Of course we pay our T's to listen to us, just as we would pay a physician to listen and treat our symptoms, or a lawyer to represent us in legal matters. No one would question that a cancer patient needs their oncologist. We trust these professionals to apply their skills to help us with our problems and pay them for these skills.

I think where it gets murky is that, because we do talk about such intimate matters, it feels more like a friendship, or the relationship to a parent, spouse etc..., but there is a notable difference.

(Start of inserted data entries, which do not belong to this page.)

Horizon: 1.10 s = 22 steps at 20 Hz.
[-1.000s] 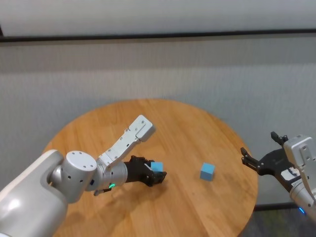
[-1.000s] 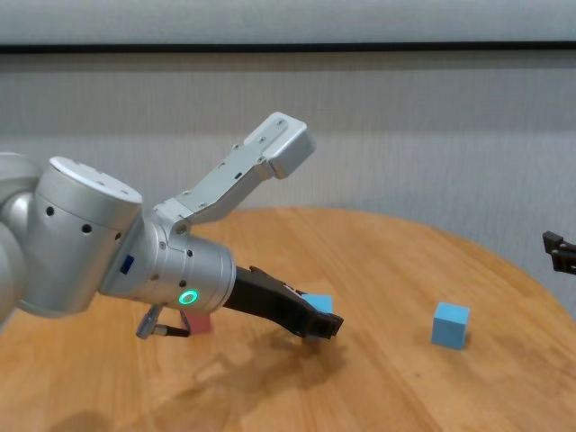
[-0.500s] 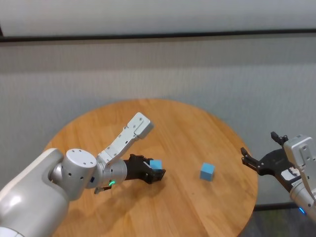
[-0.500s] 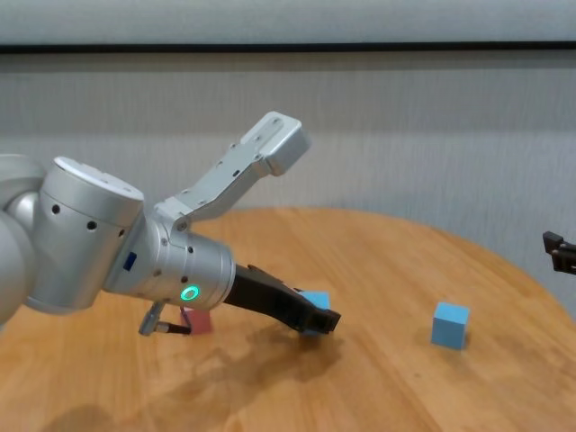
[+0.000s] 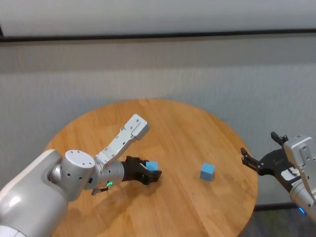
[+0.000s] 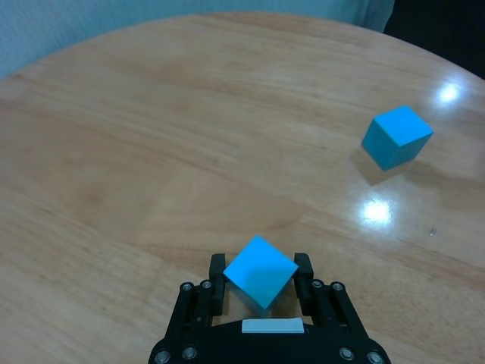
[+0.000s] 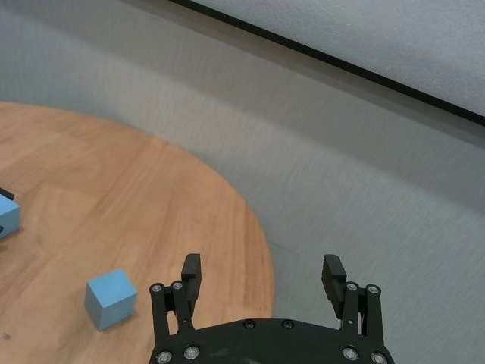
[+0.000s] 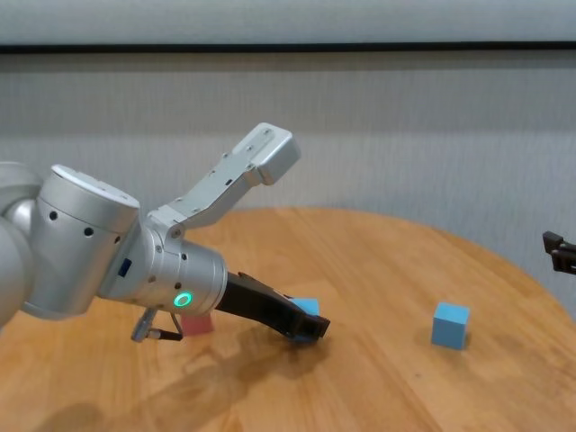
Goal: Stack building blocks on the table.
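Left gripper (image 6: 259, 282) clamps a light blue matte cube (image 6: 260, 271), corner-on between its fingers, low over the round wood-plank table (image 5: 187, 133). Second light blue cube (image 5: 207, 171) lies well apart, toward the right gripper (image 7: 262, 277), spread wide off the table's edge.

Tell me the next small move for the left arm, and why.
Probably lift a little. The left gripper is shut on a blue block low over the table; the pink block sits beside the arm, so height is needed first.

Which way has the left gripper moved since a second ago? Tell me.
Yes. In the head view the left gripper, shut on a blue block, has drawn back toward the robot's left, away from the loose blue block.
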Tool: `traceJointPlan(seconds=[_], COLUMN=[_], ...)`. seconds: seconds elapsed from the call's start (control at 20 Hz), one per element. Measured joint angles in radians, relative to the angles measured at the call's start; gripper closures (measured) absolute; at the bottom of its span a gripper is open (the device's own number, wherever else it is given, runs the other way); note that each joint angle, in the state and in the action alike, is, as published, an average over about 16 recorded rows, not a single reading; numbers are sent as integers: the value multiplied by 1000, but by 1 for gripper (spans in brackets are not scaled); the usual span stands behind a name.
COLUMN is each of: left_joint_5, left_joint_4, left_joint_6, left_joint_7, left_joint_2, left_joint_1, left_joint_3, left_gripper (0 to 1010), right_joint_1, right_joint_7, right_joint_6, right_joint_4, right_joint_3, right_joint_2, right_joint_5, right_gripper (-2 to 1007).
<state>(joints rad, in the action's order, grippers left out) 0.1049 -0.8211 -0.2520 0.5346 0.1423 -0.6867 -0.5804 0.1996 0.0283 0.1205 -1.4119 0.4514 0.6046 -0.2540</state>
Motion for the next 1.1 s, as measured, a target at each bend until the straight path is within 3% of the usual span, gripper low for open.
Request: traceJointPlan(seconds=[0.35,0.65,0.85,1.1], left_joint_5=[-4,-1,8,24], left_joint_4=[-5,-56,-116,-203], left_joint_6=[-8,-22,-31,-38], left_joint_7=[-7,-11,-15,-23], left_joint_2=[1,17,44,98], left_joint_1=[0,14,33,68], left_joint_3=[12,27,45,75], left_gripper=[332,179,87,26], right_joint_1=[0,0,0,0], right_joint_7=[0,0,0,0], right_joint_6=[0,0,0,0], right_joint_4=[0,0,0,0], right_joint_3=[0,0,0,0], right_joint_2=[0,0,0,0], right_joint_5=[0,0,0,0], right_gripper=[0,0,1,0])
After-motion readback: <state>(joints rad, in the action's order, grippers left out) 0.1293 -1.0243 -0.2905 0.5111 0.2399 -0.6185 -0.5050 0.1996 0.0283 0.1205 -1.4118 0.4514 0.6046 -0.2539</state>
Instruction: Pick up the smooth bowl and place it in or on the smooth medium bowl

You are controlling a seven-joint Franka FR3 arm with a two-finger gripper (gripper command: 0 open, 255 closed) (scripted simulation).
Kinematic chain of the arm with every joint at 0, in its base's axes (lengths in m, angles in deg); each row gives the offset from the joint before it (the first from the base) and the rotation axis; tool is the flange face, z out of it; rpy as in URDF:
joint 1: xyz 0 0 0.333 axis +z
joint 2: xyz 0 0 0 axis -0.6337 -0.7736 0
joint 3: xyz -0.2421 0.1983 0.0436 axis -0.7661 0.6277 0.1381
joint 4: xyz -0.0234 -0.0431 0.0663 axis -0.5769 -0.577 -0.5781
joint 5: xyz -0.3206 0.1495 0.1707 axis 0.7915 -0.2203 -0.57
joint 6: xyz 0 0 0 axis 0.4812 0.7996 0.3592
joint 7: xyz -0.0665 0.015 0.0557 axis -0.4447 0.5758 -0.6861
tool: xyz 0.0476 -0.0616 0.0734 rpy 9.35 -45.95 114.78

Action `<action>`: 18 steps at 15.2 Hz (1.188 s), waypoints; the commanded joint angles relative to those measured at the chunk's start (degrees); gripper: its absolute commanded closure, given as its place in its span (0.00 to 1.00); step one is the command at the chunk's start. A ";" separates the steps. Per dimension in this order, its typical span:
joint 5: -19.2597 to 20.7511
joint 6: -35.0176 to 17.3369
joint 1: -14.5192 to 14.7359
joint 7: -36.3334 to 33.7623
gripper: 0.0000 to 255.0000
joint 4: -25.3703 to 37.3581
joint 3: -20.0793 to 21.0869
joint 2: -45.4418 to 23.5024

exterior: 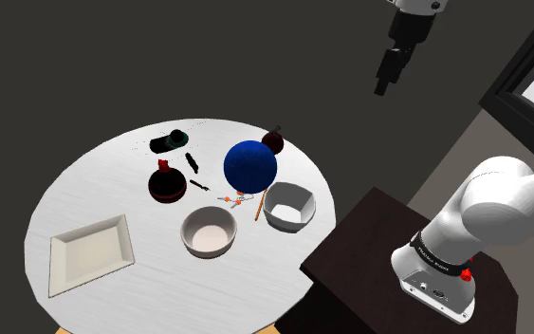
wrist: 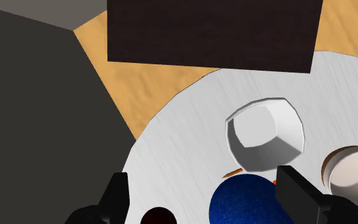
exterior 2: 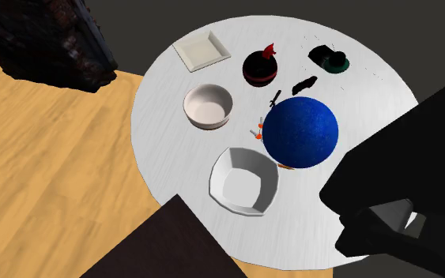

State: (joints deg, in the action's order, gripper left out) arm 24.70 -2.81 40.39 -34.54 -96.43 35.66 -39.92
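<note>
End effector (exterior: 382, 88) open, empty, well above the blue ball (exterior: 249, 165). Faceted white bowl (exterior: 288, 207), my likely pick, sits just beside the ball; round white bowl (exterior: 208, 232) near it. Plan: descend straight, straddle the rim wall farthest from the ball.

Middle of table crowded, rim side open
Gripper (exterior: 381, 88) hangs high, fingers apart, well clear of everything on the table (exterior: 94, 185). Blue ball (exterior: 249, 165) is the tallest obstacle, just beside faceted bowl (exterior: 288, 207), with an orange stick (exterior: 258, 207) lying between them. Dark round pot (exterior: 167, 182) sits near the ball. Round bowl (exterior: 208, 231) open from above. Wide bare strip between it and square plate (exterior: 90, 251)
</note>
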 commanded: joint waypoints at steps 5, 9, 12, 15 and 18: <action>-2.59 -6.15 1.12 -3.09 0.00 -4.25 1.78 -2.44; -5.10 -12.60 2.35 -5.94 0.00 -7.48 3.67 -6.03; -6.92 -17.59 3.29 -7.92 0.00 -9.18 5.15 -9.50; -8.62 -22.63 4.26 -9.79 0.00 -10.23 6.65 -13.60; -10.15 -27.66 5.22 -11.57 0.00 -10.60 8.14 -18.29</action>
State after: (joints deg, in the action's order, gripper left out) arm 15.05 -28.88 45.32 -45.57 -107.02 43.37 -56.71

The T (ideally) takes themselves out of the relationship entirely, focuses solely on our problems, and brings their training and orientation to our treatment to help us bring about resolution to those problems. Sometimes the focus and the benefit of the therapy lies in building the trust, safety and generalization of that one-sided relationship.

Again, to use the physician example, what if you went in with a sinus infection, and the doc started telling you all about his last sinus infection? or the problem with his bowels whatever... This is what a friend could and would likely do.

Also, we can expect our T to completely divest themselves from our lives, provide a neutral environment in which our mental health is the only thing that matters. This is something that we can never rely on from a mutual, non-therapeutic relationship.

Suppose I went to my husband and said, "you know, I've been feeling really down and just don't think I can take it anymore". I would expect my husband to react, not only out of concern for me perhaps, but also to how the ramifications of that statement would affect him. What if I left? Do I not love him anymore? If I melt down what will happen to him? In therapy though I can say that, objectively talk about it and know that the therapist is acting according to his training and only in my interest, and not his own.

That's worth it's weight in gold if you ask me. Yeah, I complain about the cost, but the service that a therapist (A good one) provides merits payment. Yes, the relationship would end, or change if we stopped paying them,but hopefully the benefit that we received from that relationship would not.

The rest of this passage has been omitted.